No more whining about Title IX

     A funny thing about that dreaded "sense of entitlement" deemed so pervasive today: Those who complain the most about it often have the least reason to complain.

    This is true whether the topic is food stamps, affirmative action, or any number of means of helping those on society's margins.

    For every alleged college affirmative action atrocity there is the barely justified "legacy" admission. For every food-stamp horror story there is the inheritor of daddy's money who didn't earn his checkout-line bounty, either.

    Which brings us to that terrible, horrible, no good destroyer of NCAA money machines: Title IX.
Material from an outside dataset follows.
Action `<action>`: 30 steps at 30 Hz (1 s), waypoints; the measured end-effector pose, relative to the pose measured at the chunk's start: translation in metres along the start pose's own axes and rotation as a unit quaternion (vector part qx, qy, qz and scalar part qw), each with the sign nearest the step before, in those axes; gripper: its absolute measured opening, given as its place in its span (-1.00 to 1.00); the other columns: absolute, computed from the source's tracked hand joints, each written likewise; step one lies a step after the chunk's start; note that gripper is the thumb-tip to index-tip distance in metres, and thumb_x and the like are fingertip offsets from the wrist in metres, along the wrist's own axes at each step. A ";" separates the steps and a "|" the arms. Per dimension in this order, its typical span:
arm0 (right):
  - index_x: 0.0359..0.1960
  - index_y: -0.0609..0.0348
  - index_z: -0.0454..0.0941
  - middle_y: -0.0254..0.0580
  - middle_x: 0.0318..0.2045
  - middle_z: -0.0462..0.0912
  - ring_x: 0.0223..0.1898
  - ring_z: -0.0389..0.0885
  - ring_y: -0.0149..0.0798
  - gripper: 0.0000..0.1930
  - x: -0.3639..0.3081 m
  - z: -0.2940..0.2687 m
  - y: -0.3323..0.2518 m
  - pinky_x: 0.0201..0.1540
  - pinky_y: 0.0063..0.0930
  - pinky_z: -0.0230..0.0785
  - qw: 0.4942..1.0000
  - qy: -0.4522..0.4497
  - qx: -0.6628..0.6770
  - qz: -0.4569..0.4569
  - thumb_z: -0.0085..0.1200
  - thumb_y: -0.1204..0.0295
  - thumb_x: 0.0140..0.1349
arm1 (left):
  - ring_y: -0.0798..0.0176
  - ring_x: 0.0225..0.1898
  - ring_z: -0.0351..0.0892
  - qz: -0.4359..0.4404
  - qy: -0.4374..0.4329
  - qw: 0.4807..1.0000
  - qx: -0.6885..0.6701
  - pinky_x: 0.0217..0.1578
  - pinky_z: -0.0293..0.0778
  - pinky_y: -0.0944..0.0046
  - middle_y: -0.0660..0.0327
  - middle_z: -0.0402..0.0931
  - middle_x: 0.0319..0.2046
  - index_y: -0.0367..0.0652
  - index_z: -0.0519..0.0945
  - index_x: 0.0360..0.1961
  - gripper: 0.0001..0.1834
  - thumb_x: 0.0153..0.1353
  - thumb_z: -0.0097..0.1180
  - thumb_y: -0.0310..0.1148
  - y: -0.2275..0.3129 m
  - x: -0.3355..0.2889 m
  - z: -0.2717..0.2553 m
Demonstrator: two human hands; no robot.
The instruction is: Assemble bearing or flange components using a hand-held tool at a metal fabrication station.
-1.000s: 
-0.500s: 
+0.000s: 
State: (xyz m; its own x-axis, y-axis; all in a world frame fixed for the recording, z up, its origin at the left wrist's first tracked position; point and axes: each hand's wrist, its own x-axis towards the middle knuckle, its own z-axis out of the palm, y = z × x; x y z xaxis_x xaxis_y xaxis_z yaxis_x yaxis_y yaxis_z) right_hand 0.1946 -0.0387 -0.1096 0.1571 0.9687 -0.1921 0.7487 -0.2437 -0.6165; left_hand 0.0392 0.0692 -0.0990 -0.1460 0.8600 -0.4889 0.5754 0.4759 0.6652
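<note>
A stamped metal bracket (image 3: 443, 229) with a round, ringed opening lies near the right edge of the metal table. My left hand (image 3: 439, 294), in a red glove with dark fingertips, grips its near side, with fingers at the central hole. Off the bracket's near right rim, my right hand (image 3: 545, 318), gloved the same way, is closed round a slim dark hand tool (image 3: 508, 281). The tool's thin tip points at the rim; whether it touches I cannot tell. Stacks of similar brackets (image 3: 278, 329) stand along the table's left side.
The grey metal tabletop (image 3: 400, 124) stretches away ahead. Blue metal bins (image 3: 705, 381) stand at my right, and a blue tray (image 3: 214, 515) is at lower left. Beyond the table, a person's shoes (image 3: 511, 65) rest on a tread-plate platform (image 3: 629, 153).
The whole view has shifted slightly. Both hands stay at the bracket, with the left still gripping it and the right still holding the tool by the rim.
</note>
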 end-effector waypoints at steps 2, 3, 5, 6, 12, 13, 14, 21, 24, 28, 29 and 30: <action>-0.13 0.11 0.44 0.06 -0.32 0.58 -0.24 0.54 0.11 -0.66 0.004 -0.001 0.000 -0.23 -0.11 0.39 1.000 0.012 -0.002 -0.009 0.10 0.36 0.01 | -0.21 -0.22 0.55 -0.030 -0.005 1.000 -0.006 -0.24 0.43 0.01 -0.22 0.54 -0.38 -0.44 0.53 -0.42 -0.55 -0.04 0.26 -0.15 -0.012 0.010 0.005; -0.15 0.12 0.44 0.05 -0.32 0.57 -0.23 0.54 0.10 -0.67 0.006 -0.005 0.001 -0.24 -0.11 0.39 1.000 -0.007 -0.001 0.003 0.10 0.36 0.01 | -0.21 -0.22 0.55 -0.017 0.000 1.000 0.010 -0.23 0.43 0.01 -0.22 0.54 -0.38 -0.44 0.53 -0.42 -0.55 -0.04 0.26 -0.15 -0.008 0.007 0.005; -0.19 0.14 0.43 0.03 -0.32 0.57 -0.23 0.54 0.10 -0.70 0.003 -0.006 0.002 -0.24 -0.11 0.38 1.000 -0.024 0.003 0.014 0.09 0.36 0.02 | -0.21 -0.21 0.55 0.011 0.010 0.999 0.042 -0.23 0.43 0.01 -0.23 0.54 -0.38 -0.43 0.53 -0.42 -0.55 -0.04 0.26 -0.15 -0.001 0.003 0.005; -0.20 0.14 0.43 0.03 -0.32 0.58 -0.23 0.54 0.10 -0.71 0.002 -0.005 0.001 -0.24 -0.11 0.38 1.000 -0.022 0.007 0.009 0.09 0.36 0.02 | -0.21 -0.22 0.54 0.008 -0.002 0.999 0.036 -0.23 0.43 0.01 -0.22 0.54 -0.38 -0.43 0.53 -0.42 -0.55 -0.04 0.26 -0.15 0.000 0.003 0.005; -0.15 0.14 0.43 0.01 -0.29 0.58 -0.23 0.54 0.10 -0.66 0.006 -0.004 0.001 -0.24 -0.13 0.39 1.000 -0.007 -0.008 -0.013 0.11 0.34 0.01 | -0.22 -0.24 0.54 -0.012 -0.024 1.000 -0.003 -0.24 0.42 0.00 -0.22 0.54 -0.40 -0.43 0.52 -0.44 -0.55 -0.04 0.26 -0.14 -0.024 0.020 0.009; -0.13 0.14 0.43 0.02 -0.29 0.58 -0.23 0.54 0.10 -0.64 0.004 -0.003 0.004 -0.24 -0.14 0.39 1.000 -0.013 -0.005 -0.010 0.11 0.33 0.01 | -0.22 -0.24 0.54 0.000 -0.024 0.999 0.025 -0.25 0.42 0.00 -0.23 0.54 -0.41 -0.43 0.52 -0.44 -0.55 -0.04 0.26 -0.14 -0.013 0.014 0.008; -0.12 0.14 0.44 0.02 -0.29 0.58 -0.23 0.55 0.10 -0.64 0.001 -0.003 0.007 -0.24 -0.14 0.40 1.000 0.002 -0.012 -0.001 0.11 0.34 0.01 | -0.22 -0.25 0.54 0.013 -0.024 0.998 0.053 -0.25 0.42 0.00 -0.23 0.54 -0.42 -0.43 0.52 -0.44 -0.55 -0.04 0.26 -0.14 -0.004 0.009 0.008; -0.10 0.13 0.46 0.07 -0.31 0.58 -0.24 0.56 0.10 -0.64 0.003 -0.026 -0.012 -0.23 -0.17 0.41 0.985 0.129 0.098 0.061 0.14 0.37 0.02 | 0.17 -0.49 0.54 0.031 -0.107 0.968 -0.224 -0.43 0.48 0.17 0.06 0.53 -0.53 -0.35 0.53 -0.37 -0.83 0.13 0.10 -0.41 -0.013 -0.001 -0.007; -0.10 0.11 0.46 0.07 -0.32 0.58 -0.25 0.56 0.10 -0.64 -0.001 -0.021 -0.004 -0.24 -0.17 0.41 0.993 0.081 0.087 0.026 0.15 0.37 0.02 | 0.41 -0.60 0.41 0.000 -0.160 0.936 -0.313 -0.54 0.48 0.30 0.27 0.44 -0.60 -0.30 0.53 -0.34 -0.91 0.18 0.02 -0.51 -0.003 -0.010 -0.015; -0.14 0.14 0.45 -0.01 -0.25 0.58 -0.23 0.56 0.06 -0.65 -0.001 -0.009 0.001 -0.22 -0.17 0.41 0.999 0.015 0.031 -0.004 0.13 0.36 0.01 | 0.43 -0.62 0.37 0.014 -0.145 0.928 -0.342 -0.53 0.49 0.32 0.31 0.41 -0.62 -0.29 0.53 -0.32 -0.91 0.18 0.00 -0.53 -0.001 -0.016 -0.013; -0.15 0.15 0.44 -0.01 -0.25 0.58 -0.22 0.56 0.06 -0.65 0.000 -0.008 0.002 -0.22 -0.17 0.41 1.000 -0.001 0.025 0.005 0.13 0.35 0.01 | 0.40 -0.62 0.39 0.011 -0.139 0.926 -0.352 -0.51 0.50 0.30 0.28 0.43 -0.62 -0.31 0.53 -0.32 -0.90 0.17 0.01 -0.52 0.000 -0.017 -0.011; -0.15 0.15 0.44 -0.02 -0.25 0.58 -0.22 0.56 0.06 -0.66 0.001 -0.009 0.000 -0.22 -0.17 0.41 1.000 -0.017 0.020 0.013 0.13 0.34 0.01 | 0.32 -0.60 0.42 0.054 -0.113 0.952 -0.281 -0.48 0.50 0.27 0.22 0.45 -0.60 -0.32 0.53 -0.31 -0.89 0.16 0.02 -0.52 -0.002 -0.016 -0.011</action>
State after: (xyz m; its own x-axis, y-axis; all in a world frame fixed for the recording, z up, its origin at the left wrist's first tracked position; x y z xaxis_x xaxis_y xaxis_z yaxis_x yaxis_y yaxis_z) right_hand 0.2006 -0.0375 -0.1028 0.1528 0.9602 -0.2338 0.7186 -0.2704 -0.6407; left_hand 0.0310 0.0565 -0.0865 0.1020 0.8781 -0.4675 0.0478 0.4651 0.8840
     That would be the federal initiative, now 40 years old, that dragged college sports programs kicking and screaming toward what was right — treating men and women equally. The nerve of it all.

      The May 7 Sports Illustrated features it on its cover, and it's interesting that this is one cover that has no faces, no action, just words:

     "No person in the United States shall, on the basis of sex, be excluded from participation in, be denied the benefits of, or be subjected to discrimination under any education program or activity receiving federal financial assistance. . . ."

     What's also interesting is that the faces and action inside the magazine are so compelling as to be a cavalcade of magazine covers — women striving in rugged dignity, experiencing the glow of victory, or the reward for having had a shot at it.

    I flash back to my high school in suburban Denver in 1971, and the shame attached to the few girls involved in sports. They were freaks, and they knew it. Our school had a track team of four, a gymnastics team without anything approaching a meet, and that was it. Girls in my home state had no basketball. No volleyball. No softball. No soccer.

     To think that recently I had to sit 10 rows from the rafters of Denver's packed Pepsi Center as Baylor's Lady Bears battled Notre Dame for the NCAA women's basketball championship before an ESPN audience.

    At halftime a procession of trailblazers was introduced in the long battle for equality in women's sports. How lonely they must have felt all those years ago. How under fire, as they encroached on the entitled set that didn't want to share the ball.   

   Sports Illustrated's Alexander Wolff writes about Ground Zero of the backlash against Title IX: Texas — how Congress beat back legislation sponsored by then Sen. John Tower and backed by University of Texas legend Darrell Royal to spare men's football and basketball from having to give an inch toward equal funding.

    Wolff writes how then-UT women's athletic director Donna Lopiano provided dynamic advocacy for the counter-cause, even advising students to sue the university. (Wolff points out that Royal ultimately became a big women's sports backer.)

    As one who covered sports in the '70s, I saw the same struggle at colleges big and small. One could not begrudge men's programs for protecting their turf. The coaches and athletic directors had the same mandate from their schools and boosters as before: win. And they were to do it sharing budgets with feminine types who weren't going to pay their way with big-big gate receipts?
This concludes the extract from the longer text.